I had taken up an internship offer with the Hong Kong Monetary Authority, the local central bank. Despite being better suited to work on Mainland China policies, I insisted that I wanted to do domestic, real economy research in Hong Kong. The months that followed put me nose-in-dirt with Hong Kong, in a way perhaps only a central bank research position could. I examined datasets on government expenditure, unemployment, by-industry performance, banking regulations and crime and eventually completed an independent project on housing policy. The experience was exhilarating, and I felt like a sweet-toothed child who had just walked into the world’s best candy store. 

Yet as my understanding of the city-state developed, my support of Hong Kong political movements, including for the (then well-underway) Occupy Central protests, waned. Granted, part of my opposition was my being a target of the protests; people didn’t seem to care about the difference between the investment bank intern who, admittedly, is part of the problem and the intern for the de facto central bank who aspires to be the solution. But as I tried my best to communicate with the protestors, I realized how little they knew about their own condition and the social-economic dynamics of Hong Kong in general, as well as how discorded and impractical their demands were. While some of their concerns no doubt have some weight, the bulk of it made so little sense in economic and political terms that they border on the politically impossible. If Occupy Central 2013 is any indicator of what is happening in Hong Kong right now – and I suspect that this is all too true – then I can neither support the protests themselves nor their goals. 

From a hard-line Austrian neo-classist, Ayn Rand cult-libertarian perspective, Hong Kong might be the best place on earth. The city-state stands out from its competition because of its unbridled economic liberty and extreme hands-off approach of the government. The HKSAR government is committed to a fixed exchange, free trade regime: by definition, letting go of control over monetary affairs. Taxes are among the lowest in the world, and must be augmented with income from land sales and sovereign fund investments to balance the budget.

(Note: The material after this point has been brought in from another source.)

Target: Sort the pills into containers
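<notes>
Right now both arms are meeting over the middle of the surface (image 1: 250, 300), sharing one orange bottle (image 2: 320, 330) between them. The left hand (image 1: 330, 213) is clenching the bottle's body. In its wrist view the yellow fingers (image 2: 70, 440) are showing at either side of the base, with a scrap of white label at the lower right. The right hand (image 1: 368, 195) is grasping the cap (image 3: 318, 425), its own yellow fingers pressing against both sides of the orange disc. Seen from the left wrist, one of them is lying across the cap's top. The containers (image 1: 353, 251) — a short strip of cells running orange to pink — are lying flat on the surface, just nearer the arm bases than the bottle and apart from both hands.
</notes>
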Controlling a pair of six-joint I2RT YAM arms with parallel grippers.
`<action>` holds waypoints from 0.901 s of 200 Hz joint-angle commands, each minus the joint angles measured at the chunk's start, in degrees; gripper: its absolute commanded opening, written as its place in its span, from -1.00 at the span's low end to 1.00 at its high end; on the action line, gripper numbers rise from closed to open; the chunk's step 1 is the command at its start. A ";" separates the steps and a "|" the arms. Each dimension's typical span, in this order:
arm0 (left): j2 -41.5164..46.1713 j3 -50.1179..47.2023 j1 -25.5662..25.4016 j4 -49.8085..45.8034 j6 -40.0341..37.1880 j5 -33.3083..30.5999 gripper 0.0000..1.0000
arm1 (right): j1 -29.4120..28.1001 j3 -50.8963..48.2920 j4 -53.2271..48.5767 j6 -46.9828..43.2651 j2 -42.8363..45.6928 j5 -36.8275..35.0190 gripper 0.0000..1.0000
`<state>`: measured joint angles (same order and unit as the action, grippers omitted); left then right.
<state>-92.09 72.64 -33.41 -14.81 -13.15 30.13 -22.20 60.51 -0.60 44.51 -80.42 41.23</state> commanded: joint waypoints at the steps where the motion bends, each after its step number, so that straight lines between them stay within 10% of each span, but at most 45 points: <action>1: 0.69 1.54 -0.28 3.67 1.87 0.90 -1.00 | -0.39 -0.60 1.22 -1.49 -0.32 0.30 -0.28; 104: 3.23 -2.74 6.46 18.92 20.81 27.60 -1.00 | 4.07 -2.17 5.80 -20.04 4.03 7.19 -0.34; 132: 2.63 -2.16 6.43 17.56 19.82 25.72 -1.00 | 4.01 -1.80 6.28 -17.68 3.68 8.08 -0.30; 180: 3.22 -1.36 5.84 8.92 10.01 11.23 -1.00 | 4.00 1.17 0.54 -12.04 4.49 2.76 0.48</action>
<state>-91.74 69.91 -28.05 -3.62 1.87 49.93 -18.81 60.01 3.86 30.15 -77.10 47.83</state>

This is obviously a city designed for those who believe that you get to keep what you earn by fair means and is highly geared towards the so-called “self-made man”. 

This laissez-faire tradition is complemented with amazing transparency, regulatory prudence, and accountability at the macro level. Small as the Monetary Authority and Financial Secretary are, they have solid policy guidelines backed by a collage of smart, able technocrats. It is difficult to appreciate how efficient and functional the HKSAR government is in general unless one has conducted research there. Replies for email inquiries can be expected within the day, budget and accountability reports for all major government branches are released annually, and recruiting is conducted on the open market at competitive wages. Extensive records exist of Legislative Council deliberations, and anyone can track the implementation or termination of a certain policy from the initial proposal to the signing into law. During the two years of doing researching on Hong Kong at Duke, the dozens of authorities I have dealt with have been, without exception, pleasant and helpful. 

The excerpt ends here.